- _Aim of the task_:
Where a line below has the string "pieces" in it, include it in the count, and give that count alone.

- _Exercise materials_:
....................
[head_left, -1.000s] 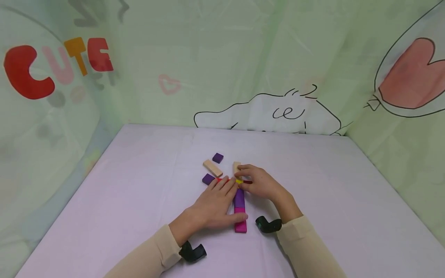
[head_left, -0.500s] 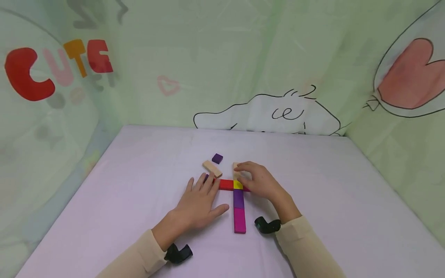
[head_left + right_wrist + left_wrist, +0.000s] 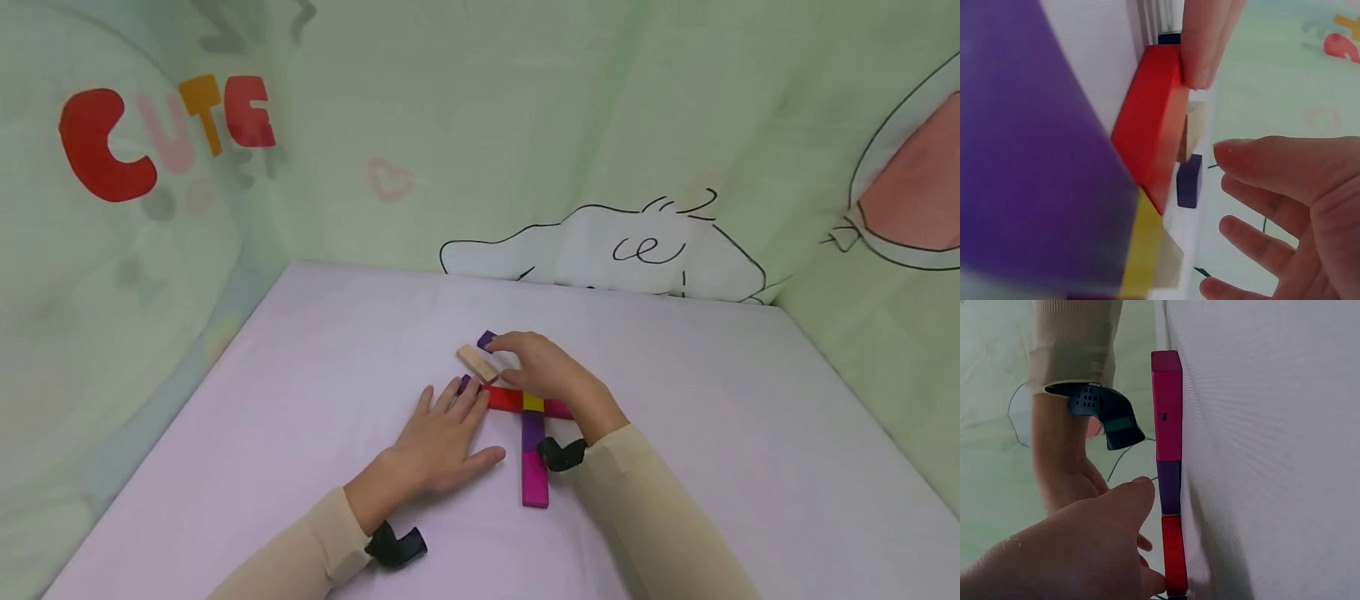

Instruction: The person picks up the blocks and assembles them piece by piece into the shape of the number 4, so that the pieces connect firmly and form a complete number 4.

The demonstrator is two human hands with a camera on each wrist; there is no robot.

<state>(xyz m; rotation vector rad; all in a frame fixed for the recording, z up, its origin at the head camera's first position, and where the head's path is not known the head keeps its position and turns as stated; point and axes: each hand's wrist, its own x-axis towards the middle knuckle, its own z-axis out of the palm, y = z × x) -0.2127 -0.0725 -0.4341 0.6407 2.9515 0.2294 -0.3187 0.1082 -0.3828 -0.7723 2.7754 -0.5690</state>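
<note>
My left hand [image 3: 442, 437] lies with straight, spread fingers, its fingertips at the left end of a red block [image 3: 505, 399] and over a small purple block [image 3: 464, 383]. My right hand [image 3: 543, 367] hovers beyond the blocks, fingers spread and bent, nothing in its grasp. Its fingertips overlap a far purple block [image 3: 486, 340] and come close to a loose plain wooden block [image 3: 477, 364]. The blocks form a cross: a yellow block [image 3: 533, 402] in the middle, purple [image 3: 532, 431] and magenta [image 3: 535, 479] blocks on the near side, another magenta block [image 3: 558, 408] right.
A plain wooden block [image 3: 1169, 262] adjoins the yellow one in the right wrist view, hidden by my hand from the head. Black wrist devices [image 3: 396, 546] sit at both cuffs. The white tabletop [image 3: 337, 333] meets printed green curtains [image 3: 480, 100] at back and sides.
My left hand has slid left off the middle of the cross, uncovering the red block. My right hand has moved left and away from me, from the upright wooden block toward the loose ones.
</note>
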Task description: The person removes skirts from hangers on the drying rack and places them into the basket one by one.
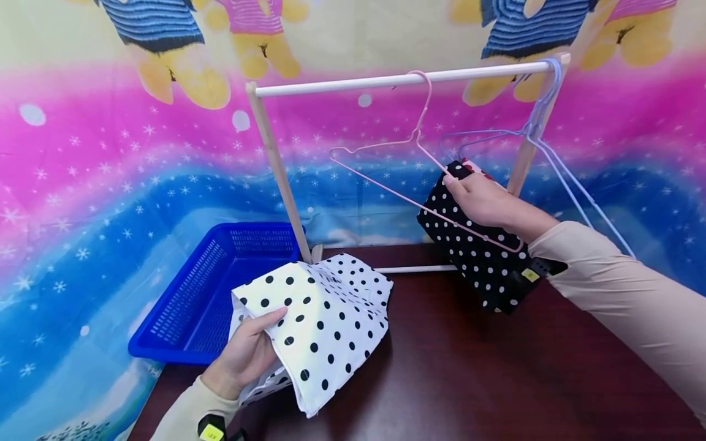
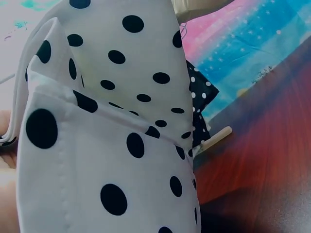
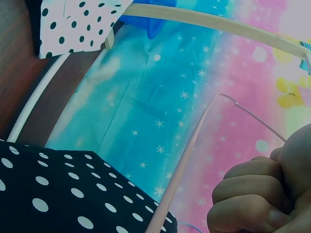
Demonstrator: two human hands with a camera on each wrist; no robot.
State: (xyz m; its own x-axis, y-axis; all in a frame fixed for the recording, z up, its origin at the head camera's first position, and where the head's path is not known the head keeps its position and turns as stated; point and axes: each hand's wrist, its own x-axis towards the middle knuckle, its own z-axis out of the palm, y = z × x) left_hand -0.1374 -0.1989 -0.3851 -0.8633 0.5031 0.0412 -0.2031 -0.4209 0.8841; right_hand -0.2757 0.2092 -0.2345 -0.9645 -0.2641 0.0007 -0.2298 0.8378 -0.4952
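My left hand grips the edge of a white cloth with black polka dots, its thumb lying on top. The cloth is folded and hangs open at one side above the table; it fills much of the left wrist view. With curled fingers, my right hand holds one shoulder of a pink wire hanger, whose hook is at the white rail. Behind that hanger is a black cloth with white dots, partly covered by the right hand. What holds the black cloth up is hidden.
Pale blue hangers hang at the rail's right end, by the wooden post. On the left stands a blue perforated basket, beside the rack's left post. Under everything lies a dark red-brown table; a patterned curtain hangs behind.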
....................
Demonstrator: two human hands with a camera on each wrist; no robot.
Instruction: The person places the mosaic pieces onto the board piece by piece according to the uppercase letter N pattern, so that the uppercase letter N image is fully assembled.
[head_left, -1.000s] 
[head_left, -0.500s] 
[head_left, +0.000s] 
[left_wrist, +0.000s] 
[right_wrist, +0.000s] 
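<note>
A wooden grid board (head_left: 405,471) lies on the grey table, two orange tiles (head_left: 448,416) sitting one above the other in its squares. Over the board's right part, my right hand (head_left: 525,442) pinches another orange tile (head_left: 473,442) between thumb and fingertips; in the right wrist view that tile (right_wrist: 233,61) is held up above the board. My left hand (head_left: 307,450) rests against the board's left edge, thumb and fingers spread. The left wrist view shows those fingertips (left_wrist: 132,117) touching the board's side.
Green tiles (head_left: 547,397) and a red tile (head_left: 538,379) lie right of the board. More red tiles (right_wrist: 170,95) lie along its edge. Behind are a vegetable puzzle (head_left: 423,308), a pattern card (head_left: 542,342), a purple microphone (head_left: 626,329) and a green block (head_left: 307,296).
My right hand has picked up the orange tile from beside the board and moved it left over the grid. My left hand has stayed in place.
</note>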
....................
- _Solution for this task_:
2